Так он все-таки настиг ее, этот ночной хищник!
Глава 5
Дама треф
Оливье де ла Фонтейн был из тех немногих счастливчиков,
которые отправились из Москвы отнюдь не с пустыми руками. Сперва ему даже
чересчур тяжел показался собственный ранец, в котором было порядочно-таки
запасов: несколько фунтов сахару и рису, немного сухарей, бутылка водки. Однако
основную тяжесть составляла не провизия, а некоторые премилые сувениры: сверток
затканной золотом и серебром китайской шелковой материи, несколько драгоценных
безделушек и между прочими – обломок креста Ивана Великого, то есть кусочек
покрывавшей его серебряной вызолоченной оболочки, – его дал Оливье знакомый
солдат из команды, отряженной для снятия креста с колокольни. В том ранце
лежали две серебряные чеканки, изображавшие суд Париса на горе Иде и Нептуна на
колеснице в виде раковины, влекомой морскими конями. Кроме того, было у него
несколько медалей и усыпанная бриллиантами звезда какого-то русского князя.

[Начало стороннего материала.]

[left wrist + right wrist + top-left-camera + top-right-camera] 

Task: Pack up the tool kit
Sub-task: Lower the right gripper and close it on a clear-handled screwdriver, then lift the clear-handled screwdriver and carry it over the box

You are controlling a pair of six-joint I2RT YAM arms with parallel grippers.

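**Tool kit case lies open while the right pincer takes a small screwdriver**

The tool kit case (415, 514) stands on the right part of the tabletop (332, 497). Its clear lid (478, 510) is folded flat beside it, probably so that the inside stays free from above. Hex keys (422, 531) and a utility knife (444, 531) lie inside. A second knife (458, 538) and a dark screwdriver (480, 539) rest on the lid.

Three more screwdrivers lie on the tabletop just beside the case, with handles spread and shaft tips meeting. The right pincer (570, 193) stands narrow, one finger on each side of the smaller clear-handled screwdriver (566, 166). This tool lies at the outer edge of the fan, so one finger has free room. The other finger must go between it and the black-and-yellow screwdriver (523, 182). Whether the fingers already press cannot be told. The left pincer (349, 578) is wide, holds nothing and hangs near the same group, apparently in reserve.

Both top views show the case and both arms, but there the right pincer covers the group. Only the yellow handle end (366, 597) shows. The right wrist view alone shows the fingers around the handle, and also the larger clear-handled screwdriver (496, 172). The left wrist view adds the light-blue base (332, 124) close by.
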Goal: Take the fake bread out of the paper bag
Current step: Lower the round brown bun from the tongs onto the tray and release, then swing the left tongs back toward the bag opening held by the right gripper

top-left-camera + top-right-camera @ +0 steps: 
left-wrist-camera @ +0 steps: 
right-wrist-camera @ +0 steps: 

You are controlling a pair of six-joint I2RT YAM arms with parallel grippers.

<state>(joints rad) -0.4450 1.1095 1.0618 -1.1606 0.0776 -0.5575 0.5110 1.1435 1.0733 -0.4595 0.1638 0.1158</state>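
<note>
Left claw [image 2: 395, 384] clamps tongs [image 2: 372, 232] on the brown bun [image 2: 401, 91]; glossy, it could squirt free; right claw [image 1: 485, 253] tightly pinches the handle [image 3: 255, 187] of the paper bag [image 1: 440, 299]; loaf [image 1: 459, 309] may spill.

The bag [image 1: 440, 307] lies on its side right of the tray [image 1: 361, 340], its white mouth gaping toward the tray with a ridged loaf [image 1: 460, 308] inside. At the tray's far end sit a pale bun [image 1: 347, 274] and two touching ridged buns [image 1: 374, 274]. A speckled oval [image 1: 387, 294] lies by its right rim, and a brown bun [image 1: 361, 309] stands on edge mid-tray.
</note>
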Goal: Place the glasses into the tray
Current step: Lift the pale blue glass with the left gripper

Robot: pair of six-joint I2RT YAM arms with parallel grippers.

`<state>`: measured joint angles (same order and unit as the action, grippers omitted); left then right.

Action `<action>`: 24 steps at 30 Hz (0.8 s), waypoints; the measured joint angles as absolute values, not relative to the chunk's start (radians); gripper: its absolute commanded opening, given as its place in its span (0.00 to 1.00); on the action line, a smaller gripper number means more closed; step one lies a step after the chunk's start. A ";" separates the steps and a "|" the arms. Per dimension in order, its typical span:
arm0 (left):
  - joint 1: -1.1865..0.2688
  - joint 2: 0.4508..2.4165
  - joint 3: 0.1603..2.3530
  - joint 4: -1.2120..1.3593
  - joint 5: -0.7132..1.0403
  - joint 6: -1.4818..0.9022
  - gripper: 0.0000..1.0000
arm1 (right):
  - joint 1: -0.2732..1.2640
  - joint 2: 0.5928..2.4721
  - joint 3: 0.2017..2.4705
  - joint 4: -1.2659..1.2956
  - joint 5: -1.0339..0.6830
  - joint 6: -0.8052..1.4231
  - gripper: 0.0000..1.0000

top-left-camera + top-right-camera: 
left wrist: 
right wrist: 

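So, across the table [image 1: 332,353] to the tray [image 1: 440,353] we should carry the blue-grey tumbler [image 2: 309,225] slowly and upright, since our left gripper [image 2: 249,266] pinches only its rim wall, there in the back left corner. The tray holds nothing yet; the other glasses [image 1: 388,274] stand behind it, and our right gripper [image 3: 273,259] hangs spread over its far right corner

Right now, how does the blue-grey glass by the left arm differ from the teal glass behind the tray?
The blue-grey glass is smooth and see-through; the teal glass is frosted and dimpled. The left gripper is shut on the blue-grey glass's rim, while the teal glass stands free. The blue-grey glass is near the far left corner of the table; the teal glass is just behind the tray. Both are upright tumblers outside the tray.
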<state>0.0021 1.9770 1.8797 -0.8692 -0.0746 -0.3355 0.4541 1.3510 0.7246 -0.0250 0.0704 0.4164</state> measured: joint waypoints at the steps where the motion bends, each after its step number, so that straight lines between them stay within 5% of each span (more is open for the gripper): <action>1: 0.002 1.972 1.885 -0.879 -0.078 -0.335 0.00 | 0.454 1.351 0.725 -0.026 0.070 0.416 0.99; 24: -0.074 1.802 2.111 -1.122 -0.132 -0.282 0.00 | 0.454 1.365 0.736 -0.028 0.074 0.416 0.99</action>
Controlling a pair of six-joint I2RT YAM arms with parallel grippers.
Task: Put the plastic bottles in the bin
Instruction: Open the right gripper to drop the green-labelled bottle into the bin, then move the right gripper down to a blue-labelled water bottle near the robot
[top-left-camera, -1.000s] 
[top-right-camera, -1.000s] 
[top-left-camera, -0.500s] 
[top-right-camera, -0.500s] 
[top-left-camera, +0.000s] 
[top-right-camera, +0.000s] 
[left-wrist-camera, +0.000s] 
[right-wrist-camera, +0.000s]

Оливье никогда не кичился перед другими своей добычею и даже себя уверял, что
эти вещи не отняты у русских, а найдены в подвалах или домах, обрушившихся от
пожаров.
Еще в ранце хранился парадный мундир Оливье и длинная
женская амазонка, очень красивая, орехового цвета, подбитая зеленым бархатом.
Солдат, продавший Оливье амазонку, не знал, что это платье для верховой езды с
длинным шлейфом, и пресерьезно уверял, что носившая ее женщина была больше
шести футов росту. Оливье, намеревавшийся еще в начале пути облегчить свой
ранец, хотел выбросить платье, но пожалел и оставил, выбросил только свои
парадные белые лосины, предвидя, что они не скоро ему понадобятся.